Athlétism: Le bissauguinéen Braima Dabó est heureuse d’aider l’athlète à compléter la course de 5 000 mètres

Le bissauguinéen Braima Dabó s’est félicité aujourd’hui d’avoir aidé Jonathan Busby, d’Aruba, à terminer la course éliminatoire du 5 000 mètres lors de la première journée des Championnats du monde d’athlétisme au Qatar.

« Je suis fier de représenter mon pays au plus haut niveau, même si je n’ai pas battu mon record personnel. Je souffrais déjà à trois tours de l’arrivée et je me suis rendu compte que ce but était hors de ma portée. Mes jambes étaient lourdes et ça me coûtait cher de faire le dernier tour, mais quand j’ai remarqué qu’il avait besoin d’aide, j’ai fait ce que tout le monde serait prêt à faire dans cette position », a déclaré l’athlète de Maia Atletico Clube à l’agence Lusa, après la course organisée vendredi au stade international de Khalifa à Doha.

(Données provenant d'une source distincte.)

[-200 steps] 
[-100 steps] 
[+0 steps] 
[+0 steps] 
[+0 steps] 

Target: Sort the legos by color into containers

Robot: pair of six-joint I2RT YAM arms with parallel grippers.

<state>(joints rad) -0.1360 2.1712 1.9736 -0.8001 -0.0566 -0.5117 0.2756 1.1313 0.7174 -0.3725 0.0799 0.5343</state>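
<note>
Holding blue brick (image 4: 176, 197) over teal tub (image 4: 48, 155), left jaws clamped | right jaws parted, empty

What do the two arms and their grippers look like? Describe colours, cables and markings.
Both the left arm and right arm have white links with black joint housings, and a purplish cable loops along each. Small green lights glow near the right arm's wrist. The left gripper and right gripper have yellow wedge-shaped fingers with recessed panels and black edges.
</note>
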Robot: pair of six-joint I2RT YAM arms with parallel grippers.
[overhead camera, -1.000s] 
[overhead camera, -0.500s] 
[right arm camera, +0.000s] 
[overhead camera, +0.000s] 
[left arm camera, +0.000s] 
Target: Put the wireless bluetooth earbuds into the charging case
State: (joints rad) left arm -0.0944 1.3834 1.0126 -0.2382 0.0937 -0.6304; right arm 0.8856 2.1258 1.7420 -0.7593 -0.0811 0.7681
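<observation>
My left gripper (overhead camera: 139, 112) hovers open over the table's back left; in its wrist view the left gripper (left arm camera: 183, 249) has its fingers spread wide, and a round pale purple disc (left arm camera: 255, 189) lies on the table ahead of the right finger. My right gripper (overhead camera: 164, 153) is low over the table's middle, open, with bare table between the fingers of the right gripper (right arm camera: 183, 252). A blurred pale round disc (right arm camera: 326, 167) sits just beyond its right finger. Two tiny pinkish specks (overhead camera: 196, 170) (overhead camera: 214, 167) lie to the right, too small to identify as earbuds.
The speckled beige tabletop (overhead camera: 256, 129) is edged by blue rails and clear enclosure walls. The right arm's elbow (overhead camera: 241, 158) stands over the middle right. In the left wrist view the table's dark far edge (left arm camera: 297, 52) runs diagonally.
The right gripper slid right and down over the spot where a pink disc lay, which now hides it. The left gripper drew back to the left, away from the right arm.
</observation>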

Braima Dabó et Jonathan Busby étaient les seuls représentants de leurs pays respectifs à la 17ème édition des Coupes du Monde, grâce aux quotas alloués par la Fédération Internationale d’Athlétisme, et sont partis sans attendre d’atteindre la finale du 5000 mètres, ayant décollé naturellement du peloton.

A environ 250 mètres de la fin, l’athlète naturel originaire d’une petite île des Caraïbes a montré des signes d’effondrement physique et des difficultés à se lever, au point que le Guinéen s’est retiré pour soutenir l’adversaire et l’emmener jusqu’au bout, sacrifiant sa propre course, dans une leçon d’esprit sportif reconnue au-delà des frontières.

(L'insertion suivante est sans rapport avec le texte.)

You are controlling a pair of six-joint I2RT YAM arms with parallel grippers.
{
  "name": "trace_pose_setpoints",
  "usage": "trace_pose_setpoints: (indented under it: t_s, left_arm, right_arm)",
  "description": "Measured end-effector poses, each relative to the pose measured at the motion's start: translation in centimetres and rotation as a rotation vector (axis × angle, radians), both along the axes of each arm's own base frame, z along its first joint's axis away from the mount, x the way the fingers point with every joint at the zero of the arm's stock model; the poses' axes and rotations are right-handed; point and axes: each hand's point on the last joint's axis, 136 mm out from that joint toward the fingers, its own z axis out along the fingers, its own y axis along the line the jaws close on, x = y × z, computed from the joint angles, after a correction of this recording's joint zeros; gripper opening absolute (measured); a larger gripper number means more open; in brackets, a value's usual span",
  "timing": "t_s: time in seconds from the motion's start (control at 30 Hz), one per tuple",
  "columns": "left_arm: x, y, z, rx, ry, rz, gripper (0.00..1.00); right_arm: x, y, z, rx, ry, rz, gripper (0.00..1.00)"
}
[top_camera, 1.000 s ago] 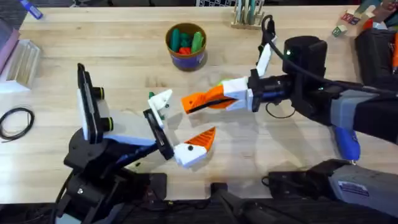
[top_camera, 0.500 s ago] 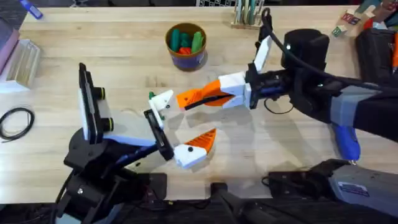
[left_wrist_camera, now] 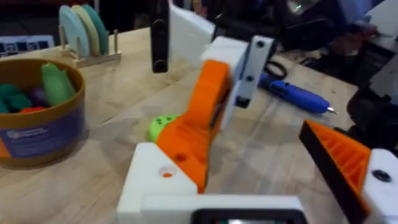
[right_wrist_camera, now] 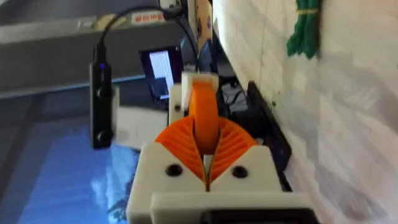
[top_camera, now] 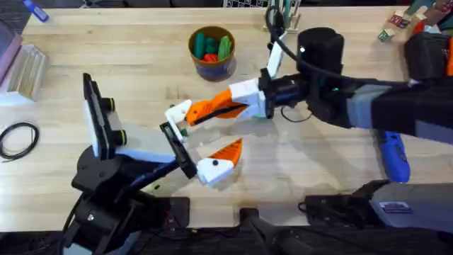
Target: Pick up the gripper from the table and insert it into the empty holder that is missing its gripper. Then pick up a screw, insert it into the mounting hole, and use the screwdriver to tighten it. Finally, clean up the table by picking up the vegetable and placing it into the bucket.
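Since the earlier shot my right claw (top_camera: 212, 110) had slid further left across the table (top_camera: 127, 57), carrying the gripper (top_camera: 205, 111) right up to the holder (top_camera: 178, 113) on my left claw (top_camera: 195, 138). A second back there was a clear gap between wedge and white block; by this point the tip was touching it. My left arm had also shifted a bit toward the left.

My right claw was clamped shut on the gripper: in the right wrist view the orange wedge (right_wrist_camera: 204, 121) sat pinched between my two ribbed pads (right_wrist_camera: 177, 146), pointing straight at the holder (right_wrist_camera: 198, 84). From the left wrist view the gripper (left_wrist_camera: 196, 124) was lying against the holder (left_wrist_camera: 155, 180), though I couldn't tell if it was properly seated.

My left claw was spread wide: one finger was the bare white holder, the other (top_camera: 221, 159) still had its orange wedge, nothing between them.

The bucket (top_camera: 211, 53) sat at the far side of the table, left of my right arm, with green and red toy bits inside. The screwdriver (top_camera: 393, 156) lay at the right, under my right arm. A bright green disc (left_wrist_camera: 160, 126) sat just beyond the holder.
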Motion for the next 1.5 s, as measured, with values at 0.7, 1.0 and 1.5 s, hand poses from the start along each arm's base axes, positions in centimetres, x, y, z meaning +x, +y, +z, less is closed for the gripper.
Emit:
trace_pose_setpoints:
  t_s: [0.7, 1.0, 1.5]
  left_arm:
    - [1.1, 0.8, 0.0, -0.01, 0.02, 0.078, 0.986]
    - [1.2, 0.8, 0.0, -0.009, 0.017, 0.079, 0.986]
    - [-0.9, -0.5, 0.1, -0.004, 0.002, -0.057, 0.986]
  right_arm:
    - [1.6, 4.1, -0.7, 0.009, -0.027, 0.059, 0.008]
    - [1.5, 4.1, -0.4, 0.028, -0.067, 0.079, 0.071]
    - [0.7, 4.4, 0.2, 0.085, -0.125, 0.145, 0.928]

« Nous étions ensemble le jour de mon arrivée à l’hôtel, aujourd’hui nous nous sommes salués dans la salle d’appel et après le coup de feu, je ne pouvais plus jamais lui parler. Ça m’a toujours permis de progresser jusqu’à ce moment-là. Il ne parle que l’anglais et je ne parle que le portugais, mais j’ai réalisé à mon arrivée qu’il m’avait remercié », a-t-il dit.

Les deux athlètes étaient les derniers, plus de 18 minutes, et l’Aruba a même reçu l’ordre de disqualification, dans une course remportée par l’Éthiopien Selemon Barega (13.24,69 minutes), mais les deux ont été applaudis par les fans présents dans une enceinte qui réduit la température grâce à un système de refroidissement.

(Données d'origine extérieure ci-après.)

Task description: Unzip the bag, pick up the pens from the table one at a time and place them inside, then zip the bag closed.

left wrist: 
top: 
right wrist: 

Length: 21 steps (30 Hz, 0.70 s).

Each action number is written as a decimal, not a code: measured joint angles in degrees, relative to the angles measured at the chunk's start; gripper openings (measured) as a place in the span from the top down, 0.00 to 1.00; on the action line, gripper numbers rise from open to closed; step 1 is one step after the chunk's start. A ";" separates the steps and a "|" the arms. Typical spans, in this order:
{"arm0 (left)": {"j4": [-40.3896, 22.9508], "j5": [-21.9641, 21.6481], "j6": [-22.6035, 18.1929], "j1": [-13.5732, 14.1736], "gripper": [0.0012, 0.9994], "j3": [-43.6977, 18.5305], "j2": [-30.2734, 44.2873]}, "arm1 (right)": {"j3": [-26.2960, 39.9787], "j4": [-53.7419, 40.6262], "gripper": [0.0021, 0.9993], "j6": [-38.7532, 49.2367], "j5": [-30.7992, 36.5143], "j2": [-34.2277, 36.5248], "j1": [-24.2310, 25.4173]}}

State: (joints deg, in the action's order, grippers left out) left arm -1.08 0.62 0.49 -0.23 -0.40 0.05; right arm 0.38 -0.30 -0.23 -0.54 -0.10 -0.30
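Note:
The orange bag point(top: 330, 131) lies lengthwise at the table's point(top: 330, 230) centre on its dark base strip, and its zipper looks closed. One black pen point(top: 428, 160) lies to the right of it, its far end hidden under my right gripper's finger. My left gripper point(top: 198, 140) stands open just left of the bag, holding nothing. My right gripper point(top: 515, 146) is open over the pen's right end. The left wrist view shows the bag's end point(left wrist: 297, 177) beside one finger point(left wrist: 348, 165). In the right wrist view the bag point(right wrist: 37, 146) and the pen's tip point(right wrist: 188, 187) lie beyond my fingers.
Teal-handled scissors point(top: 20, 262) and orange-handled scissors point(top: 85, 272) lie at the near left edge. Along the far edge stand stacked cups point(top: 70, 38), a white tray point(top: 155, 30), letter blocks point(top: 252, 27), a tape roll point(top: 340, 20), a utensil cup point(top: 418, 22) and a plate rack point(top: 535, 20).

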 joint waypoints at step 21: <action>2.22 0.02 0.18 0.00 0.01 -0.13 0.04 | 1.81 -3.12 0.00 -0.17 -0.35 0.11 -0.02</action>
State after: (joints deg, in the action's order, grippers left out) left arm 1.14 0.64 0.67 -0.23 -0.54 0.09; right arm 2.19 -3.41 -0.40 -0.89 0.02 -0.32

Bien que le climat désertique soit inévitable pour ceux qui séjournent à Doha, Braima Dabó, qui a atterri au Qatar mardi, admet que la forte chaleur et l’humidité ont pu « conditionner » la performance de Jonathan Busby, même si « la température à l’intérieur du stade était raisonnable ».

« Quand je suis arrivé ici, j’ai quitté l’aéroport pour monter dans le bus et j’ai eu peur à cause de la température. En Guinée-Bissau, ce n’est pas la moitié de ce chiffre et le 35e Celsius n’est pas comparable au 30e ici », a-t-il dit.

Braima Suncar Dabó, 26 ans, vit au Portugal depuis 2011, dans le cadre d’un projet créé par l’organisation non gouvernementale « Na Rota dos Povos », qui soutient le développement des pays africains lusophones (PALOP) en dehors des grands centres de population, dans des zones dépourvues de formation éducative et culturelle.

« Maintenant, je retourne au Portugal pour terminer mon diplôme de gestion à l’Institut polytechnique de Bragança et je veux retourner dans mon pays, que je n’ai pas visité depuis huit ans. Je suis ici sans ma famille, mais les gens autour de moi me donnent de l’amour et du réconfort pour me sentir chez moi », dit-il.

Né à Catió, capitale de la région de Tombali, Braima Dabó a intensifié son goût pour l’athlétisme en 2014 et se rend à Maia les week-end pour s’entraîner sous la direction de José Regalo, un des meilleurs coureurs portugais de 5000 mètres, mû par le « rêve » d' »avoir une marque » qui ouvre les portes des jeux olympiques.